The Syndemic of Misinformation
“… we've got this, like, false information pandemic.” (ED physician/researcher, SG6)
Some HWs felt that it was difficult to obtain reliable up-to-date information about the pandemic due to the rapidly evolving state of knowledge about COVID-19. Others felt the volume of rapidly disseminated misinformation was problematic.
“We sort of have this infodemic…the big examples...are…ACE inhibitors and Ibuprofen… and the hemoglobin hijacking theory... All these things start and then they get amplified by social media.” (ED physician/researcher, SG6)
HWs described some of the reasons they did not trust certain sources of information.
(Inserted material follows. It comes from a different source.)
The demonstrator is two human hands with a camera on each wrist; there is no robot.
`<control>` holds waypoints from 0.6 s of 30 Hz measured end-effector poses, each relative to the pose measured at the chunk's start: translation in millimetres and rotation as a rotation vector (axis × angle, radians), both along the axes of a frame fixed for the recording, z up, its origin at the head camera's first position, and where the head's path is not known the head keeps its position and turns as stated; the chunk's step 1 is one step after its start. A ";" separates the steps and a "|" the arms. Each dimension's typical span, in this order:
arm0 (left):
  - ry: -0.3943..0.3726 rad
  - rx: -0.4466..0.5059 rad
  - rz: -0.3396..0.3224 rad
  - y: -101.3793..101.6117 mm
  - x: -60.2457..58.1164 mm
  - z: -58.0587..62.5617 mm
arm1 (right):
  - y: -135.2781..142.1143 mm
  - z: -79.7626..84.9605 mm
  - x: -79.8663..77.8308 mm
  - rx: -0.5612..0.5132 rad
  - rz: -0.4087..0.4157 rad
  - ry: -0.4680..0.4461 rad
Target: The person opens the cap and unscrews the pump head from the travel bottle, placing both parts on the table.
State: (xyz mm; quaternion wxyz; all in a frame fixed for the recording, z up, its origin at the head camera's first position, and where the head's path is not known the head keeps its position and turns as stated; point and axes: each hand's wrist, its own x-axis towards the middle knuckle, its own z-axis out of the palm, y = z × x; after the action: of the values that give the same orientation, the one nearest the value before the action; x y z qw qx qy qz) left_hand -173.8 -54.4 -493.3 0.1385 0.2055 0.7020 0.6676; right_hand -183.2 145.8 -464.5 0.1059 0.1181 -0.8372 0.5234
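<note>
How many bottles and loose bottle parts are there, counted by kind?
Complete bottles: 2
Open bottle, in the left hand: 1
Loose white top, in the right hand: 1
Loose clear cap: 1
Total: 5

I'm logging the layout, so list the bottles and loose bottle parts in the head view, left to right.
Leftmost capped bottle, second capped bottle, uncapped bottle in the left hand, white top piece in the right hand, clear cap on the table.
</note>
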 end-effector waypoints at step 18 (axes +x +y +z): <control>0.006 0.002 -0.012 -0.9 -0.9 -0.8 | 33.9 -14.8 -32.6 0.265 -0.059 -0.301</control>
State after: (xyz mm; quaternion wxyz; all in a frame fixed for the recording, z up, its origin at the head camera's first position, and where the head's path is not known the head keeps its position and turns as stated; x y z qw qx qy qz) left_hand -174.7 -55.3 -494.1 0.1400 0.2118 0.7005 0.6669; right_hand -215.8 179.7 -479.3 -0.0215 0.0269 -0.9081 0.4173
“When you have some big personalities… telling people that this is the way to do things and if you're not… you're wrong and you are killing people… when you start… speaking in absolutes… I start to… lose… respect for you as an authority… I worry that their concern is about public image and not so much getting the right answer.” (ED physician, SG8)
Social media was generally seen as unreliable because of the lack of its lack of scientific rigor.
“I use Twitter professionally... and I actually shut it off about two or three weeks into COVID because I was...going to bed [and] I'm looking at Twitter and reading about … this person died and that person died... it was good for me to absorb...what was going on. But now I just shut Twitter off…because I'm like, ‘This is not helpful to me'… it was too anecdotal.” (Psychiatrist/researcher, SG9)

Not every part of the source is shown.